**Instructions for the task**
Nothing but the lines from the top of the following entries through the line with "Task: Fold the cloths" should be printed, exactly as they are.

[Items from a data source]

···

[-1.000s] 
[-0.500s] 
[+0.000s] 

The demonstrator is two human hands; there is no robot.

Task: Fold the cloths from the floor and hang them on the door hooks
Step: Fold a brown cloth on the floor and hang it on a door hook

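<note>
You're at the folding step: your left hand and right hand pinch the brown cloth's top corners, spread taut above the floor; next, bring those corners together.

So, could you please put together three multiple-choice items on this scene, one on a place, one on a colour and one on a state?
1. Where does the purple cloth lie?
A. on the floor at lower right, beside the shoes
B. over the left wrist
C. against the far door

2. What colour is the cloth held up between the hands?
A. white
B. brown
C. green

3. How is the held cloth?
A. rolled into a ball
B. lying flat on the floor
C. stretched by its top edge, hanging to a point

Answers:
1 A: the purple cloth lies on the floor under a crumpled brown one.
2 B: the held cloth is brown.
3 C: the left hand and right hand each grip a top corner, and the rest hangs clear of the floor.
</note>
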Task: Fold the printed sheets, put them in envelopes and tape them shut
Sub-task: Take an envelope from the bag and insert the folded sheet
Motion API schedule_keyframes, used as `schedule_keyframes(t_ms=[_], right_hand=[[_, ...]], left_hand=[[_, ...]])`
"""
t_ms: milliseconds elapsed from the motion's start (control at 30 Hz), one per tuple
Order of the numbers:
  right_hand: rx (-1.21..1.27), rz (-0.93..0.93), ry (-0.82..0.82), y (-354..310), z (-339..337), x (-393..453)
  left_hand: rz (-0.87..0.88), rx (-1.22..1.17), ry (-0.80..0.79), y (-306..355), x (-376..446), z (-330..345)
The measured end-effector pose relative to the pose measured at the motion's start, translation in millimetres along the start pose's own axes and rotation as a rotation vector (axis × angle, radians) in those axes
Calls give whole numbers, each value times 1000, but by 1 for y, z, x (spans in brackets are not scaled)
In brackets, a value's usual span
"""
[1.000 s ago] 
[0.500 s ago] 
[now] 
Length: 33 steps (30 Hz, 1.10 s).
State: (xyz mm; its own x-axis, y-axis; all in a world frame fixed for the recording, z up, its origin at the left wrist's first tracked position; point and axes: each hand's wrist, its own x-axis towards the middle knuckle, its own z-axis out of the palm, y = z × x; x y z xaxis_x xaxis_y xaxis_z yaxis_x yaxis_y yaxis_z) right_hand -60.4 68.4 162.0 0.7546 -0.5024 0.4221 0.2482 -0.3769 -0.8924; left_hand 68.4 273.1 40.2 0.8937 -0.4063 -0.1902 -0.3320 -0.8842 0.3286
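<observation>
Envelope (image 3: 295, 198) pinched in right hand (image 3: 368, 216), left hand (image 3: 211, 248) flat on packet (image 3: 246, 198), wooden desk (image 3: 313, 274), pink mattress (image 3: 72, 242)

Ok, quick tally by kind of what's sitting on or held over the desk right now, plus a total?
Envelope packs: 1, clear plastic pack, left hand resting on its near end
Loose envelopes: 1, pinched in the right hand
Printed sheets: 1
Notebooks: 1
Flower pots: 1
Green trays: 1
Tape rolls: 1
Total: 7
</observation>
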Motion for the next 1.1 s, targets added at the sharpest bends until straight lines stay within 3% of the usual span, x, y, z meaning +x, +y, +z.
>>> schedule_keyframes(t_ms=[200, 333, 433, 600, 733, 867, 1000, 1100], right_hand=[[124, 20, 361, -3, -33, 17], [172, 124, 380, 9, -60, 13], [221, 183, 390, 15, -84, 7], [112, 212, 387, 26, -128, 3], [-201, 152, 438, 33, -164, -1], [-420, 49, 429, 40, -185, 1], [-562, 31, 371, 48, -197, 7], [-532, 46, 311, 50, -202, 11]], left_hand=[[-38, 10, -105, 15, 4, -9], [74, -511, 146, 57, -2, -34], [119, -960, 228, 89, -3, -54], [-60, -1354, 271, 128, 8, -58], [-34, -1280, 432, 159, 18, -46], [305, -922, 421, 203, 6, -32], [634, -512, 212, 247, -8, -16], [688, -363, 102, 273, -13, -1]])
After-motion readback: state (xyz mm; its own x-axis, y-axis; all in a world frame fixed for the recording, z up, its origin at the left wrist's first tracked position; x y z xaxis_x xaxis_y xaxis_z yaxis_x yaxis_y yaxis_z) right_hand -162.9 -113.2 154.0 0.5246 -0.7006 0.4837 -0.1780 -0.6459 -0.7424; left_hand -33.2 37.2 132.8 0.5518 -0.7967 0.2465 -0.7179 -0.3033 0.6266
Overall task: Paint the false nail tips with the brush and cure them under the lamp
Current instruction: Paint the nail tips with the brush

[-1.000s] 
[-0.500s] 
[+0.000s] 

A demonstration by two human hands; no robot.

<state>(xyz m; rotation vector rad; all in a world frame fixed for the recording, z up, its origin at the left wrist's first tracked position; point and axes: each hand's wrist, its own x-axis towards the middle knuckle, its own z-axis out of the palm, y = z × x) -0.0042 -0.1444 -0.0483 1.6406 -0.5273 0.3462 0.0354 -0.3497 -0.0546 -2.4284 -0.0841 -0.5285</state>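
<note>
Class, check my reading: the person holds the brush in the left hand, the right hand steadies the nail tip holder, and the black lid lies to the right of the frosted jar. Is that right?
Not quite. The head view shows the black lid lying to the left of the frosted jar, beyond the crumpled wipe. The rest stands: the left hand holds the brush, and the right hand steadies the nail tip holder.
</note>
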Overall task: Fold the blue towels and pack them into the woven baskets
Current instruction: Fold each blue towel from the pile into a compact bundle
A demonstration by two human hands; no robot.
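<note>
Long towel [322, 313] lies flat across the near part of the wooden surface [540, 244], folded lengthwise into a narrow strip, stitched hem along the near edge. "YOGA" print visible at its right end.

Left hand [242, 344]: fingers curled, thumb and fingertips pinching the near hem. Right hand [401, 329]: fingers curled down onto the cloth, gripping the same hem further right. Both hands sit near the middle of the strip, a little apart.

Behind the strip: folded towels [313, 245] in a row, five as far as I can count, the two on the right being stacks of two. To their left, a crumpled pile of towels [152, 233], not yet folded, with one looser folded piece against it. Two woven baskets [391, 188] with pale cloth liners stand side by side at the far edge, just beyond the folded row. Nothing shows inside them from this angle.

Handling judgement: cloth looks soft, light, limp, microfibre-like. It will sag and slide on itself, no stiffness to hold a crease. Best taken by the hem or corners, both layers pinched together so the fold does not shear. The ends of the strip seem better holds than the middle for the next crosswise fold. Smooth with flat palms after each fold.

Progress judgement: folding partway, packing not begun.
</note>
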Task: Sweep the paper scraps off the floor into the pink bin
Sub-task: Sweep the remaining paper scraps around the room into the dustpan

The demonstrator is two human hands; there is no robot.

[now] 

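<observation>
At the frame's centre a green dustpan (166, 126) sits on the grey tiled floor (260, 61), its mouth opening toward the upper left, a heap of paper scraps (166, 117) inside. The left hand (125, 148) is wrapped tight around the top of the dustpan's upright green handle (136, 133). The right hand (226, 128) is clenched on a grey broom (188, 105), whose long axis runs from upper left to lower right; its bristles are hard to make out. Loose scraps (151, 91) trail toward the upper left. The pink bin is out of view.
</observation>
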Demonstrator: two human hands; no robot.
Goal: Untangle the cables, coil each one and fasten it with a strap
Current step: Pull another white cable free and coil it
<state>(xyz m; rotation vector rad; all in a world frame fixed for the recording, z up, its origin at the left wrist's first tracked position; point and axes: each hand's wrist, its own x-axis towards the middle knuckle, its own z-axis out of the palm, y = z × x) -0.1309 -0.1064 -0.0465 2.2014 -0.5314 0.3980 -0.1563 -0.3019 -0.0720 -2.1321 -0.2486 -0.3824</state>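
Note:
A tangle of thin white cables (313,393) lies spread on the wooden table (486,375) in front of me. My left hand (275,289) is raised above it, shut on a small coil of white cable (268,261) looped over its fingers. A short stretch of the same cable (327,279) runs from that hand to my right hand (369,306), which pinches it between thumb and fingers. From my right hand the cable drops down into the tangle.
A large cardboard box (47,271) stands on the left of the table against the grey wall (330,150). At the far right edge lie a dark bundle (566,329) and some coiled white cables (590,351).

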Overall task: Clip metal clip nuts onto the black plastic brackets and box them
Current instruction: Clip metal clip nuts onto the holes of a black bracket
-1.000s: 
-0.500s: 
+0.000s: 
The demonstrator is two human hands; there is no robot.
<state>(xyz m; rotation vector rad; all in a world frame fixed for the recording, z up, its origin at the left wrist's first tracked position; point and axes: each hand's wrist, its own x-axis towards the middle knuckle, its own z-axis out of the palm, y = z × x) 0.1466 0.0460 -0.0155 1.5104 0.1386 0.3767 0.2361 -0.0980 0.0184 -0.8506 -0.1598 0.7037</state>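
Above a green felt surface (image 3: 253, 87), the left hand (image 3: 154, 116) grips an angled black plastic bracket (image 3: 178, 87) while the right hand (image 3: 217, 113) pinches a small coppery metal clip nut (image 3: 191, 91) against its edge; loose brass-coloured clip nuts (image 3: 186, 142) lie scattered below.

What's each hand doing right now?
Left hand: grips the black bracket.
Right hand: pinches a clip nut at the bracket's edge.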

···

**Output for this exercise**
[-1.000s] 
[-0.500s] 
[+0.000s] 

The demonstrator is two human hands; there is no robot.

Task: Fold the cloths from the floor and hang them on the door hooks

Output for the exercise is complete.